More endless time passes in seconds, years or maybe not even at all, just swirling images and whispers of an indistinguishable language that I can’t understand and barely hear. A burning sensation erupts inside and the travelling seems to stop for the moment, my vision comes back suddenly and painfully. The feelings of my arms also return to me, appear to be semi transparent and constructed of red smoke or mist. After inspecting the void of space around me, this place seems impossible to me, am I in the material universe or it’s a memory I’m recalling or perhaps a trick from a god using me as entertainment? 

In front of my new “body” is an icon that I don't recall seeing before, just emanating in space. Still in a malevolent fashion, a godly sound bellows from the structure and disrupts my ghost like figure temporarily. 

“Human...pathetic...necessary...not worthy...human” these words are repeated over and over, not coming from the structure but from the back of my mind. 

“What are you?” The words struggle to come out. “What is this place?” still the structure doesn't answer. After a moment the object shakes and the surface shifts in all directions. 

The structure's edges move like it’s made of water and solidify to resemble stone, with a blue and white hue that radiates from it. Within the center of the structure is a circle shape that cracks open to reveal a large slit eyeball, looking all around rapidly taking note of its surroundings. 

“Human...I will be watching” 

No sooner those words reach my ears I’m being propelled back, faster and faster into space. As I turn to face the direction I’m moving I see a large deep red colored planet. It continues to get larger the closer I get; I can see ships with in its orbit making their descent into the atmosphere. This planet is barren, I can barely see through the thick storm this raging across the skies. More of those ships are on the ground, with figures disembarking from its hulls. 

My descent through the planet slows down momentarily, in a flash I’m propelled across the landscape to approach some ruins in the distance. 

I’m not slowing down surely I can’t pass through physical matter? 

But I can, painlessly my ghostly body moves through a doorway into a pitch black chamber. Through more and more walls, until a I reach a earthly shaft which is barely visible by an unnerving green glow which is emitting from whatever is at the bottom. I’m forced dawn through the shaft and blinded by the green light in the process. By body is smashed into something solid, it doesn't hurt but it does feel like I’m not an apparition any longer. 
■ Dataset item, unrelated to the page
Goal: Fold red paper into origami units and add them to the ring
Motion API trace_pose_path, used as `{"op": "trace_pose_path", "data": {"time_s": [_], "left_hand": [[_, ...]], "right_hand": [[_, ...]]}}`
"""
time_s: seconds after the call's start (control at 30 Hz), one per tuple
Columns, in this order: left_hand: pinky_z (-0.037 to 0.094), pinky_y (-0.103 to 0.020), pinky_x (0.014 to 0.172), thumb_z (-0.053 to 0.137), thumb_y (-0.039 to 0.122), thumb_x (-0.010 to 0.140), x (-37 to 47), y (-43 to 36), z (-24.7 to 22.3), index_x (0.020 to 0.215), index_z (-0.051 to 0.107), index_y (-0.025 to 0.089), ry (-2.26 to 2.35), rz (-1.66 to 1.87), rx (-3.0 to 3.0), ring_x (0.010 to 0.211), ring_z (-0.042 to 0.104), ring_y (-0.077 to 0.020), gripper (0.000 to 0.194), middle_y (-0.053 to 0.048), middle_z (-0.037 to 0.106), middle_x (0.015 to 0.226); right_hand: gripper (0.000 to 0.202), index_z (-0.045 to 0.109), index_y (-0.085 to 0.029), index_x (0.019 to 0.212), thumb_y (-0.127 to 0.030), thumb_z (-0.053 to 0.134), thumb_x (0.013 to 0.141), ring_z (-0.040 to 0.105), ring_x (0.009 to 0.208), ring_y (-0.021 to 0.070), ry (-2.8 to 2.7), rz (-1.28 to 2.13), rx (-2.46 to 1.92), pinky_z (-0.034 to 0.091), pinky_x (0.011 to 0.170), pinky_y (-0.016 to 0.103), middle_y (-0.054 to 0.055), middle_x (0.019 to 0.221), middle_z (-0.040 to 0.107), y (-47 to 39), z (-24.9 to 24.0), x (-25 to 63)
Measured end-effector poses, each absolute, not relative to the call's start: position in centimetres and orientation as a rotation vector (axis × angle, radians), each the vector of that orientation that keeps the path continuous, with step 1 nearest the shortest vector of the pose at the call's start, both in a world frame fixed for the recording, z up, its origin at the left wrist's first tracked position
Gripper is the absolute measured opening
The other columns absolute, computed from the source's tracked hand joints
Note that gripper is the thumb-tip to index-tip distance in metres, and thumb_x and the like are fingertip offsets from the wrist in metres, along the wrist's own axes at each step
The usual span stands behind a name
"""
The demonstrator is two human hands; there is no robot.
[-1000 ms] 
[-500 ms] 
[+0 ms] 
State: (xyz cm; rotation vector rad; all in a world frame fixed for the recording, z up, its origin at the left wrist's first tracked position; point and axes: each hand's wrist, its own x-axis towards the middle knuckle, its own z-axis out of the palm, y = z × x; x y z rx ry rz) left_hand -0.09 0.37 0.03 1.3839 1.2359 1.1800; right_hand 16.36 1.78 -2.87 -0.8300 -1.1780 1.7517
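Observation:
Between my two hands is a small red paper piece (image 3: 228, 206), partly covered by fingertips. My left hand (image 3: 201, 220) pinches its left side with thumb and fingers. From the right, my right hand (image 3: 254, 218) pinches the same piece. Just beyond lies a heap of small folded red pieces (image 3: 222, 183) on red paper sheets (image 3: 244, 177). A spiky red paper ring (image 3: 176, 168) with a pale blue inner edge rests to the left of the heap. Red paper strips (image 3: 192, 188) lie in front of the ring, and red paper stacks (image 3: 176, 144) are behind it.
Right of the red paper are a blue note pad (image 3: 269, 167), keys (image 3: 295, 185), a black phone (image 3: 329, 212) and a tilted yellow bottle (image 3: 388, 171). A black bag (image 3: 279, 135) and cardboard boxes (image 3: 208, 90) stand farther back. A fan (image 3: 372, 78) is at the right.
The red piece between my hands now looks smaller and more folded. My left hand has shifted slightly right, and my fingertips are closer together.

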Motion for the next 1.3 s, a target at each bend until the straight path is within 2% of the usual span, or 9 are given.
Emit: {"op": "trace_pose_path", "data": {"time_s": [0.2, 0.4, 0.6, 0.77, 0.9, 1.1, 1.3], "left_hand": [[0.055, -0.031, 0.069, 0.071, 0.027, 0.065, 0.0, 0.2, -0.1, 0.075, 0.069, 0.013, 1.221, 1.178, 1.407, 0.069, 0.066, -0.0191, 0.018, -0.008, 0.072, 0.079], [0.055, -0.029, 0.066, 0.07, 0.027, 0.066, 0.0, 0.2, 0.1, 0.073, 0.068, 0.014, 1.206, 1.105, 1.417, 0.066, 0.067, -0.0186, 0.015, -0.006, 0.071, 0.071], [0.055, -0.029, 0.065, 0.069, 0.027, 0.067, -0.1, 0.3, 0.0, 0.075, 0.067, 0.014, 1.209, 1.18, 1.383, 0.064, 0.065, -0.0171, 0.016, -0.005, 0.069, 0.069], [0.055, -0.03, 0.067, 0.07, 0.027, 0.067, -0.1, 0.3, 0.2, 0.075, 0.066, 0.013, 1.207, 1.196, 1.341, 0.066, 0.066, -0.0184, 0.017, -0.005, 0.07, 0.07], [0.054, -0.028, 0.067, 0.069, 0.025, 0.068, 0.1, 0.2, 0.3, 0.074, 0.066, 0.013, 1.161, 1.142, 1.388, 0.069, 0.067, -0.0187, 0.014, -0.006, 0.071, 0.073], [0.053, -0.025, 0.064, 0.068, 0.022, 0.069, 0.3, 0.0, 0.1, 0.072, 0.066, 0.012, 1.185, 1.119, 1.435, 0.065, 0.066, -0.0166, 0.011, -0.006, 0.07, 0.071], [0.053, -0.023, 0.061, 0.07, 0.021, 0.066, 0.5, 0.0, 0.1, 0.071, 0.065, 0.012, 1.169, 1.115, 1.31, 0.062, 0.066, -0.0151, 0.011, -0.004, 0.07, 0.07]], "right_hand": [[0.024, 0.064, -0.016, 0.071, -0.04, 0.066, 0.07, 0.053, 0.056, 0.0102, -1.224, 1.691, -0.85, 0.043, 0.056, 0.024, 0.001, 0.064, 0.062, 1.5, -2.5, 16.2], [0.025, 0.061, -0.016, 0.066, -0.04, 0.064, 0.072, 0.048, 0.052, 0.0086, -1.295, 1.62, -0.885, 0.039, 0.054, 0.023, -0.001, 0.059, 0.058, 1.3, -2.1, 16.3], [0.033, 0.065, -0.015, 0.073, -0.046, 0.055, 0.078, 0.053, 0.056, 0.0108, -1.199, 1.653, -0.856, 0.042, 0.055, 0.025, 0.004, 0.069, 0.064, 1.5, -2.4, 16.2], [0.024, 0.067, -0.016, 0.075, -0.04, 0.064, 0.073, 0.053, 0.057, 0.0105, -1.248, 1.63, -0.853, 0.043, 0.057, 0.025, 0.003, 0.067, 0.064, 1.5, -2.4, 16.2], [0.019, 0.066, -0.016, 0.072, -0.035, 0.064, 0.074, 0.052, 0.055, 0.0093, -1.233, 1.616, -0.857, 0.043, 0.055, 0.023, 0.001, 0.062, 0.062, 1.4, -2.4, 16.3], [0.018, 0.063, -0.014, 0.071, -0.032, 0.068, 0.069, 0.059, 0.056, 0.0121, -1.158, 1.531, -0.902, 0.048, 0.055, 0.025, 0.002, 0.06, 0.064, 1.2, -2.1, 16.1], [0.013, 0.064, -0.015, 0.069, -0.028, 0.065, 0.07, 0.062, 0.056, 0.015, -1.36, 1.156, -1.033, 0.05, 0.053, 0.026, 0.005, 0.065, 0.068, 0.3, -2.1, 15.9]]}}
I can hear metal clashing against metal, laser uctting through solid material and scurrying of insects across the floor and walls. I can sense my surroundings; it’s a very enclosed rrom. The walls are just barely touching the entirety of my face and the roof is just as close. For a few moments the sounds stop before loud crash, the insects start moving again and the large entity moving just outside the walls makes a machine like noise as comes closer to me. My vision is restored again but this time I’m met with a large insect looking machine, it has one large green eye just off centre of its "face" that surrounded by smaller ones. With one of its mechanical arms it reaches out and grabs me across the face, we move across a large room with green circular pictograms spread across the walls and ceiling. 

I’m placed upright onto a structure, as I glace down it appears to be a mechanic body; the torso radiating an ominous green glow through the metal rib cage. Arms and legs are just the same, two of each and void of any flesh and blood; just cold metal. As the entity moves it reveals a long spike from a ligament underneath its huge metal body, the instrument moves around this mtal corpse; sparks fly off intermittently. 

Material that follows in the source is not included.